I know what I want next. In fact, I want so many things for my next home that it’s impossible to reconcile them.
There are the bare necessities: a dishwasher, on-site laundry, a bathroom guests can use without having to walk through our bedroom. A bedroom big enough for a queen-size bed complete with headboard and footboard. Enough space for my desk and papers and Cooper’s desk and papers to coexist comfortably along with a living room and a dining table that fits more than four people.
Whoa now, that’s already asking a lot, especially considering that we’ll still be renting at our next place, and it will most likely be an apartment. Let me make it more fantastical for you, though.
I dream of a guest bedroom/office, with a beautiful iron bed, an extra sofa or at least a pretty bench at the foot of the bed, a wall of bookshelves. I want a restful place for my friends to sleep when they visit, safe from cat fur and early wakers rumbling in the kitchen. I want doors that really close, sometimes, for the guests and for me.
I imagine a kitchen that can be clean. Fresh paint, truly flat and smooth surfaces, no weird grime. I think we might need a hood over the stove because of all the grease our current kitchen collects, but maybe cabinets without sticky paint and grooves in all the surfaces, without a forced air vent on the floor directly next to the stove, would be easy enough to clean. There’s a big table in the new kitchen, so we can cook dinners to share, with a bench or maybe a corner banquette on one or two sides.
(A home built with right angles, perhaps, although I plan on it predating World War II, and so maybe it’s too much to ask for straight floors.)
I hope for a real porch, if not at least a weird fire escape like we have now. I want to eat outside and each year, grow a few more plants than I did the year before. (All I really added to last year’s garden were prettier pots and some geraniums.)
And then sometimes, I dream really big. I see us buying a house that would be a lot more work, but probably also a lot of fun. We plant trees and fill our yard with flowers and herbs and vegetables and put solar panels on the roof. We try having our own chickens, like Ali and Drew, so we know the eggs we eat every day come from animals who are healthy and appreciated. We could host our parents for weeks at a time and give a dog a home and throw big parties.
But that’s a completely different life from the one we’re living now, and it’s not a life I’m really ready for. I want a little more space, and a different layout; I’m sick of coming up against the same limitations every time I try to make our home work better or look different. Mostly, I want to be able to better accommodate friends and family, and ease some burdens in our daily life (laundromat trips!!)—but without spending a whole lot more money, or widening our carbon footprint.
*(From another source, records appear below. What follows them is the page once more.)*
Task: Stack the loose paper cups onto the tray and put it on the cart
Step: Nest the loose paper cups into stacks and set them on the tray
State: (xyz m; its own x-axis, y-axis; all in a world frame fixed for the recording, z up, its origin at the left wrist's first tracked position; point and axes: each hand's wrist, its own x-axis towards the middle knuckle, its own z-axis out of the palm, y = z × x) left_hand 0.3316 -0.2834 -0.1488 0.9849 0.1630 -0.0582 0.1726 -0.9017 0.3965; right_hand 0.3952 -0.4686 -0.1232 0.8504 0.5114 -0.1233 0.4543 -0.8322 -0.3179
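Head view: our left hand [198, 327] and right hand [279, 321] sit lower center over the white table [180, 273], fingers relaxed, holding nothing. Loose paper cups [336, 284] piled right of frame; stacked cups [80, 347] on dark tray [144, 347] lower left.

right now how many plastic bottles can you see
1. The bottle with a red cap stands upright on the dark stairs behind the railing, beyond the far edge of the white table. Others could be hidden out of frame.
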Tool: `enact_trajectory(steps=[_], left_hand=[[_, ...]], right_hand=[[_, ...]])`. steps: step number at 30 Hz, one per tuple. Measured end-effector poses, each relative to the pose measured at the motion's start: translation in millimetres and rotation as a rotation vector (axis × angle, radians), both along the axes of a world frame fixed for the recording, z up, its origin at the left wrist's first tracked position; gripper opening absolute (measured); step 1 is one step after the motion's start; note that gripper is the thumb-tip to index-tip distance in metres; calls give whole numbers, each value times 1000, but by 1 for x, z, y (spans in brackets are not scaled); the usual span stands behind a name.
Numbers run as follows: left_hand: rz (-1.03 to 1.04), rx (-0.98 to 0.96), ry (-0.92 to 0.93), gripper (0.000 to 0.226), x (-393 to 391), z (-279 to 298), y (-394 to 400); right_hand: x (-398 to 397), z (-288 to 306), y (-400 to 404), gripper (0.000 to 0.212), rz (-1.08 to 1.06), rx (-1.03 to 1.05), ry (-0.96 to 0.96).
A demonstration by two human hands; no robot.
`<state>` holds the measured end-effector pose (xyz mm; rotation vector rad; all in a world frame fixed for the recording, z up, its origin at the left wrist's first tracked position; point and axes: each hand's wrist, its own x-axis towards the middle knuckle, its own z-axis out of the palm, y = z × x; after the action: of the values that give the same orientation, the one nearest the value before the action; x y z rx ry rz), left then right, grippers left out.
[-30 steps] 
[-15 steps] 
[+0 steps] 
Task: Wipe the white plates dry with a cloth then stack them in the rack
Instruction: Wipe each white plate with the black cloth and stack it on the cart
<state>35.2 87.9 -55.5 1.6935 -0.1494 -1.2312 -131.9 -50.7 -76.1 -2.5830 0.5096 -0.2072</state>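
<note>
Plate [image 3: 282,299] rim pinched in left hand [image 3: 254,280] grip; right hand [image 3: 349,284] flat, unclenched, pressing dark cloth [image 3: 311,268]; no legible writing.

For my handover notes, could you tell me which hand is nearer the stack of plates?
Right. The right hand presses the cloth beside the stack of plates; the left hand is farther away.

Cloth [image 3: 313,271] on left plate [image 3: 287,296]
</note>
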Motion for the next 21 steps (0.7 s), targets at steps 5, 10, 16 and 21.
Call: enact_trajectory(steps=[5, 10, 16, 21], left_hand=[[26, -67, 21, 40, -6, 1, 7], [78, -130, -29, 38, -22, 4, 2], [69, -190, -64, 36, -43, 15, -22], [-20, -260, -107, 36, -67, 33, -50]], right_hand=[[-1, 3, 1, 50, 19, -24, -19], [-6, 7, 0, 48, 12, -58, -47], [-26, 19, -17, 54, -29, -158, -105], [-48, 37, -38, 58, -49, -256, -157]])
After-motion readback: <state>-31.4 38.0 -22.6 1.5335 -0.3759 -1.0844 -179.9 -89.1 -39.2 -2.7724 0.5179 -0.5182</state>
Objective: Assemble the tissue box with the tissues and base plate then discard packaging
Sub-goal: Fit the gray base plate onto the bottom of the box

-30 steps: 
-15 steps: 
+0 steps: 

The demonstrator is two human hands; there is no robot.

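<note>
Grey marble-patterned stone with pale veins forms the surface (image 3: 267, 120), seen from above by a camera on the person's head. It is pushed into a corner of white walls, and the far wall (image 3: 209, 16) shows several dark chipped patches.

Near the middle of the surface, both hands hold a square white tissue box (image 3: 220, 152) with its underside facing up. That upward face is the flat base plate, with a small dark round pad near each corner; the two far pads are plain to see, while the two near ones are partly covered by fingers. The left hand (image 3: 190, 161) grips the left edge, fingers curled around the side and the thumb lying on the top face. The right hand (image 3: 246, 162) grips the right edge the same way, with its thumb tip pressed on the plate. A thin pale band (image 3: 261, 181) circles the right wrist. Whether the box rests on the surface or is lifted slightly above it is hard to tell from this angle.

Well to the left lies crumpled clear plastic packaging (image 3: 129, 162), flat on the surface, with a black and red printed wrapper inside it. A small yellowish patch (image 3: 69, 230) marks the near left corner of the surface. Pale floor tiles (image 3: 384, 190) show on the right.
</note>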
I don’t want to upsize just because we can. I don’t want to accumulate anything we don’t need or truly want. I get frustrated now sometimes because we have too much furniture, not enough space for our things to breathe, no room to pull out couches to clean under them. It’s so easy for the cats to run from one piece of furniture to the next as they chase each other wildly in the evening, following the furniture packed into the perimeter and endangering the plants, the lamps, the external hard drives I haven’t put away because I’m not done with them yet. It’s only a matter of time before they cause a cataclysm.
But, you know, I really don’t know where I’ll be living next year. Anything could happen, be it a real bed or a laundry closet next to the bedroom or three bedrooms, a garage, and a chicken coop.
What else? What do you plan on changing when, or if, you move again?